Should I go to sumo deadlifts until my hamstring flexibility increases? I compared a video of myself off of my digital camera today doing the deadlift with eric cressey's deadlift and I see a difference. My lack of hamstring flexibility and anterior pelvic tilt is causing me to have to go into a squat position when I bring the bar to the floor. I also have trouble getting my hamstrings into the movement unless I do a RDL and I can only go barely passed the knees. My hamstring flexibility when stretching them is barely passed the knees, so that is not a good thing. During my deadlift, I am doing everything correctly except for the part that the hamstrings come into place and having to go into a parell squat position to do my deadlift.
When I re-read Mike Robertsons article
http://www.tmuscle.com/readArticle.do?id=1508256 after coming home from the gym and seeing my form, maybe I should move to a sumo deadlift.
So, should I should stop doing a regular deadlift and move to sumo deadlift until my anterior pelvic tilt goes away and can touch my toes or is it okay to continue on and my anterior pelvic tilt will go away and my hamstring flexibility will increase and go with lighter weight that my hamstrings can take? or will it get worse if I go on with it? Pro's and con's?
also, could height may be why I have to go to a squat position to reach the bar? I do have the bar positioned next to my shins above my feet like I am supposed to and my chest up. I am thinking it may be my anterior pelvic tilt that is causing a) cannot touch my toes.... b) causing me to go to a squat position.

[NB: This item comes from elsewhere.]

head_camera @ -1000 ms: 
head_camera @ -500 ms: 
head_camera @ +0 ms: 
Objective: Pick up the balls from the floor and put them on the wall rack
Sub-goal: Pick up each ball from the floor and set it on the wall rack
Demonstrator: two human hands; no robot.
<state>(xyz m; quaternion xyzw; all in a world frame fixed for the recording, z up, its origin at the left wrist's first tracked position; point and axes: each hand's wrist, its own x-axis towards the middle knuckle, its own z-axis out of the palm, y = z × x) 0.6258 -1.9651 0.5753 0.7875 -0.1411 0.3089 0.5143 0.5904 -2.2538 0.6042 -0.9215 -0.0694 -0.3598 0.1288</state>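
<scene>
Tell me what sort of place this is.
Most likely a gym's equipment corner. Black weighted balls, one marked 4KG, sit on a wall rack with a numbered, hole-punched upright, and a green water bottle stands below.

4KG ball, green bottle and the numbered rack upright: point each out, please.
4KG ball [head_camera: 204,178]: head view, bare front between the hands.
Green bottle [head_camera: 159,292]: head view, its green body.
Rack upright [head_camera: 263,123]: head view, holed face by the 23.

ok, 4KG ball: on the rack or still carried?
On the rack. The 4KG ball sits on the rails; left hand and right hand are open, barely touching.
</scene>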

what do you guys think I should do? I can deadlift at 90 pounds if I wanted to with this form. Today I did it with 80 lbs and then I did upper body pull work.
A long with the deadlift (regular or sumo), should I add on like lower abdominal work like reverse crunches, hanging leg raises, floor leg raises, glute work with bands to put my glutes on fire, back extensions (hyperextensions/reverse), etc. ?
I really want to fix this problem and finding out my anterior tilt and hamstring flexibility is affecting my deadlift form is making me want to fix this even more and be able to touch my toes. I am also going to stretch my hamstrings like crazy a few times a day and rarely sit down anymore. I want to either kneel or stand now to help get rid of anterior tilt.